After markets closed on Tuesday, the Vaughan, Ont.-based auto parts company reported sales of $1.19-billion, down 3.8 per cent from $1.24-billion from the same quarter last year. The result in the latest quarter was below expectations of $1.24-billion, according to S&P Capital IQ.
“The total decrease in sales was driven by year-over-year decreases in the North America and Europe operating segments, partially offset by a year-over-year increase in the rest of the world,” the company stated.
Net earnings came in at $35.8-million or 49 cents per share, up from $14.2-million or 19 cents a year ago. Adjusted EPS was 52 cents per share, which was ahead of expectations of 47 cents and compared to 19 cents a year earlier.
Adjusted EBITDA of $140.4-million was down from $154.1-million a year ago and below expectations of $142.8-million.

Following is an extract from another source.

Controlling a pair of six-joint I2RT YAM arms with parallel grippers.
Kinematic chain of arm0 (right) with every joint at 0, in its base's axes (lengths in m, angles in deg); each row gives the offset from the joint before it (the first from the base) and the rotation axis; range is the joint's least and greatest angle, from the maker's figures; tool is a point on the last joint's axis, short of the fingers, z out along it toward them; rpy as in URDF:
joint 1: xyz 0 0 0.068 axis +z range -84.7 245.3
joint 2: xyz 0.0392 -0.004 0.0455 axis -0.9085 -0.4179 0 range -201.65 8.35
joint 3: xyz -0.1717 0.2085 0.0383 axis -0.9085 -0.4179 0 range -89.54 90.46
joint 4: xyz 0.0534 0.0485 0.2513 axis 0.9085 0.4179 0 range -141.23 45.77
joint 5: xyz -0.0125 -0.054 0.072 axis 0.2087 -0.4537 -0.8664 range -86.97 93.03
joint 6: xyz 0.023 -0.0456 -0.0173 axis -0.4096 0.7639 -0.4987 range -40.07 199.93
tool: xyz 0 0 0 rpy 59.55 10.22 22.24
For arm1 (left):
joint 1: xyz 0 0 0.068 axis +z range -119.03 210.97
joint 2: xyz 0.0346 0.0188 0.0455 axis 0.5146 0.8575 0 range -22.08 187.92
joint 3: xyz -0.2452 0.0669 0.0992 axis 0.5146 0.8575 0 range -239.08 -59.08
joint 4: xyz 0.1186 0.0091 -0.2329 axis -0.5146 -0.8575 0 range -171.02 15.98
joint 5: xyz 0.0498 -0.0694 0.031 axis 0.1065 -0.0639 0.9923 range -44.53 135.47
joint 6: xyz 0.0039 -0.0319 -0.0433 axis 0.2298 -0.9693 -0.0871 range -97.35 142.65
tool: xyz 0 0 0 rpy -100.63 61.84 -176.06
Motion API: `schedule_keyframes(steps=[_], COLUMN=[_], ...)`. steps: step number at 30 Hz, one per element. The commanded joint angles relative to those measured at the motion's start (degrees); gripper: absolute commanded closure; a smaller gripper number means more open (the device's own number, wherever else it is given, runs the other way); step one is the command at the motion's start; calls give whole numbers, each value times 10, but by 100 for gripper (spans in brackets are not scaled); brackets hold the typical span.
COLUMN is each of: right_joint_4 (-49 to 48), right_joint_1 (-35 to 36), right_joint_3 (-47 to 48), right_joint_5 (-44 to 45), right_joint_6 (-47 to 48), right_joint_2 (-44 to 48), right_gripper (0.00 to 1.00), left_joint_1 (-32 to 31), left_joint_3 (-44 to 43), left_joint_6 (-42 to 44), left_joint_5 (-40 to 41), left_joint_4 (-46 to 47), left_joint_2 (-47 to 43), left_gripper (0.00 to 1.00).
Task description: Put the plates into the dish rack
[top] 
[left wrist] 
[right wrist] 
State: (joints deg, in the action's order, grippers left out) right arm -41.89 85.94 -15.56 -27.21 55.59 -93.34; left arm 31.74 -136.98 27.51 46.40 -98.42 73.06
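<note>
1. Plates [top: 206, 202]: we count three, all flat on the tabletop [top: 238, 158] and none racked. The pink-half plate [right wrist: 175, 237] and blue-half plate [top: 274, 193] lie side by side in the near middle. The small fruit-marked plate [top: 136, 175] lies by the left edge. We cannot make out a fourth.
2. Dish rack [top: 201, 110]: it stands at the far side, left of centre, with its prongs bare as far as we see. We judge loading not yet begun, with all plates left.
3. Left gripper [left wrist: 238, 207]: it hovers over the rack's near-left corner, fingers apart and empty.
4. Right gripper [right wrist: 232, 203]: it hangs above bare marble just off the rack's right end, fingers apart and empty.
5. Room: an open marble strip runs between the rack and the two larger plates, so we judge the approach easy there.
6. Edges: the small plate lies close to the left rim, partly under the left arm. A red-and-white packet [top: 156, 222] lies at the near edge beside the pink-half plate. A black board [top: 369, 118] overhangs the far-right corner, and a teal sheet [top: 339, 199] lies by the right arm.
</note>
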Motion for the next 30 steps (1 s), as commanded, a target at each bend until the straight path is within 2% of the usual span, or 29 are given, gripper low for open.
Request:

“We are very pleased with our performance in the third quarter, stated CEO Pat D’Eramo. ”Adjusted operating income margin was higher year over year, as we continued to drive operating improvements and negotiated commercial recoveries from our customers, largely for volume shortfalls on electric vehicle programs. We generated positive results, notwithstanding the current environment as it relates to tariffs, and a production disruption at Jaguar Land Rover (JLR), one of our key customers."
**
Aimia Inc. (AIM-T) reported a drop in sales in its third quarter but a return to profitability for the first time since 2022.
Before markets opened on Wednesday, the investment holding company reported revenue of $126.4-million, down 2.1 per cent from $129.1-million a year earlier. The expectation was for revenue of $129.5-million.
“The decline was attributable to unfavourable economic and market conditions that impacted Cortland and Bozzetto,” its two investment companies, the company stated. Bozzetto is a specialty chemicals company and Cortland International is a rope and netting solutions company.
Adjusted EBITDA of $20.3-million was up 35 per cent from $15-million last year and roughly in line with expectations of $20-million.
Net earnings of $1.4-million or nil per share was an improvement from a net loss of $2.2-million or 7 cents last year.
“Aimia’s net earnings in Q3 2025 marked its first quarter of profitability attributable to equity holders since Q3 2022,” the company stated.
**
Computer Modelling Group (CMG-T) reported a 2-per-cent revenue increase but a drop in adjusted EBITDA and profit for its second quarter ended Sept. 30.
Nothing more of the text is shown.